The issuer shall ensure that the inside information is made public in a manner which enables fast access and complete, correct and timely assessment of the information by the public…
- TIMELINE OF EVENTS
|8 February 2022
||Love Hemp enters into a subscription deed with an investor in the sum of £1.2 million, with payment due on 7 March 2022.
|8 February 2022
||Love Hemp announces “completion” of a £2m fundraise and issues and allots shares in Love Hemp to all investors, including the investor in question.
|7 March 2022
||The investor failed to deliver the funds due in accordance with the subscription deed.
|31 March 2022
||Love Hemp announces its interim results, including a statement that “The cash position of the Company has been significantly improved following the post-period financing announced on 8 February 2022 with a total of £2.060m being raised.”
|28 April 2022
||The Love Hemp board decides to unwind the allotment of shares to the investor.
|29 April 2022
||Love Hemp informs its AQSE Corporate Finance Adviser, Peterhouse Capital Limited (“Peterhouse”) that the investor has failed to delivery payment when due.
|2 May 2022
||Peterhouse resign as AQSE Corporate Adviser to Love Hemp and trading in the Company’s shares are suspended.
|3 May 2022
||Love Hemp announced the failure of the investor to deliver the funds due.
- NATURE AND EFFECT OF BREACHES
- Rule 4.2 of the AQSE Rulebook requires an issuer to take all reasonable care to ensure the information it announces is not misleading, false or deception and does not omit anything likely to affect the import of the information. On 8 February 2022, Love Hemp announced the fundraising was complete, however the investors obligations to pay the subscription sum was yet to be discharged. Accordingly, Love Hemp’s announcement that it had successfully completed the fundraise was in breach of Rule 4.2.
- The announcement of 4 March 2022 also stated the Love Hemp had completed a successful £2.060 million fundraise and on 31 March 2022 the statement stated that “The cash position of the Company has been significantly improved following the post-period financing announced on 9 February 2022 with a total of £2.060m being raised”. Again, these announcements are in breach of Rule 4.2 of the AQSE Rulebook.
- As a consequence of Love Hemp’s initial announcement regarding the fundraise and of its failure to clarify and / or correct the announcements made between 8 February and 3 May 2022, investors may have believed that the Company had secured £2.060m when the Company had received less than that.
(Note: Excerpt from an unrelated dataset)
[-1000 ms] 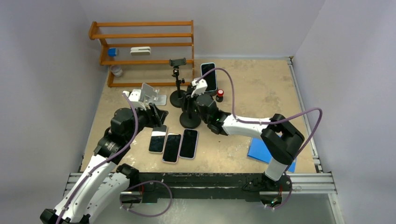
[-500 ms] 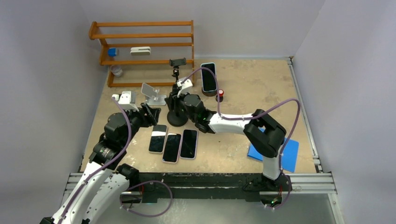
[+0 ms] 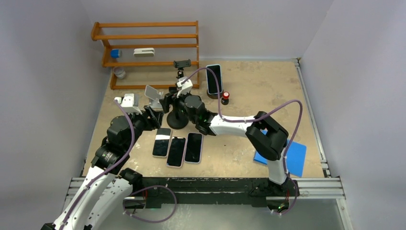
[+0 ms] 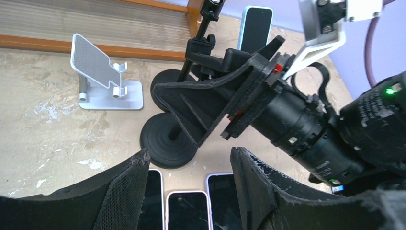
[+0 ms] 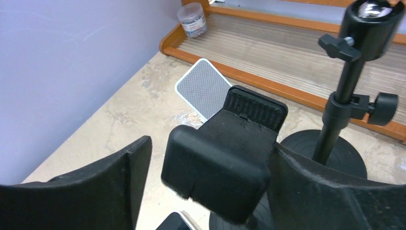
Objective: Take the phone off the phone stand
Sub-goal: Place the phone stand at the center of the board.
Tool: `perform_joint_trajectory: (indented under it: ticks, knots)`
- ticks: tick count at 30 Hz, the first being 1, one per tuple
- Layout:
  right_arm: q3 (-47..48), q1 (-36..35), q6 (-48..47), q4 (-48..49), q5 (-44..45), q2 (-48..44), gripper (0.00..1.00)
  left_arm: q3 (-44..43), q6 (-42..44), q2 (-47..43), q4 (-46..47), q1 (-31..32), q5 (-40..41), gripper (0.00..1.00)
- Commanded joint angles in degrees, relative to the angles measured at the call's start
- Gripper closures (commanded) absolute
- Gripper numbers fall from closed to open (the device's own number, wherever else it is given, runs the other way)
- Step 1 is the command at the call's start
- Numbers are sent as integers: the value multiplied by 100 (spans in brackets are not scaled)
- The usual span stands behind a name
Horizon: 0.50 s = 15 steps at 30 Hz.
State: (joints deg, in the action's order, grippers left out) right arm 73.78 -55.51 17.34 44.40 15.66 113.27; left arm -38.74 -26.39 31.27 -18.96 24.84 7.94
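Note:
A phone (image 3: 214, 79) with a pale case stands upright in a dark phone stand at the back of the table, also seen far off in the left wrist view (image 4: 255, 21). Neither gripper is near it. My right gripper (image 3: 167, 103) is open around the black clamp head (image 5: 225, 153) of a round-based stand (image 3: 178, 120). The head rests against the right finger, with a gap on the left (image 5: 213, 148). My left gripper (image 4: 190, 160) is open and holds nothing, hovering above three phones (image 3: 175, 151) that lie flat, screens up.
A second black tripod stand (image 3: 182, 63) and a silver tilted stand (image 3: 155, 94) sit just behind the right gripper. A wooden shelf (image 3: 143, 48) with a small jar (image 3: 119, 72) lines the back left. A red-capped bottle (image 3: 225, 98) and a blue pad (image 3: 292, 160) lie to the right.
The right gripper slid the round-based stand left toward the silver stand, then widened its jaws. The left gripper drew back to the left and then held still.

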Motion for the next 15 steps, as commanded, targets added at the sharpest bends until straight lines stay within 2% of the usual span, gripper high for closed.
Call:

- In addition, Rule 3.3 of the AQSE Rulebook requires Love Hemp to take reasonable steps to establish and maintain adequate procedures, systems and controls to enable it to comply with its obligations under the rules. The continued representation in announcements regarding a completed fundraise, including in key announcements of interim results and statements are indicative of a failure to maintain adequate controls over the review and accuracy of price sensitive information.
- Rule 3.5 of the AQSE Rulebook requires Love Hemp to act with integrity towards the holders and potential holders of its securities and to avoid impairing the reputation and integrity of the Exchange. Love Hemp breached this rule when it delayed in updating the market of the failure of the investor to complete.
- REMEDIAL ACTION
- The Exchange notes Love Hemp has pro-actively responded to these events by increasing the independence and strength of its Board with the addition of experienced non-executive directors; Graham Mullis (February 2022) and Anthony Dyer (July 2022) and the appointment of a new company secretary, James Martin (July 2022). Love Hemp has also committed to engage more closely with its AQSE Corporate Finance Adviser to ensure decisions are taken, and judgements formed, with the benefit of third-party review and advice.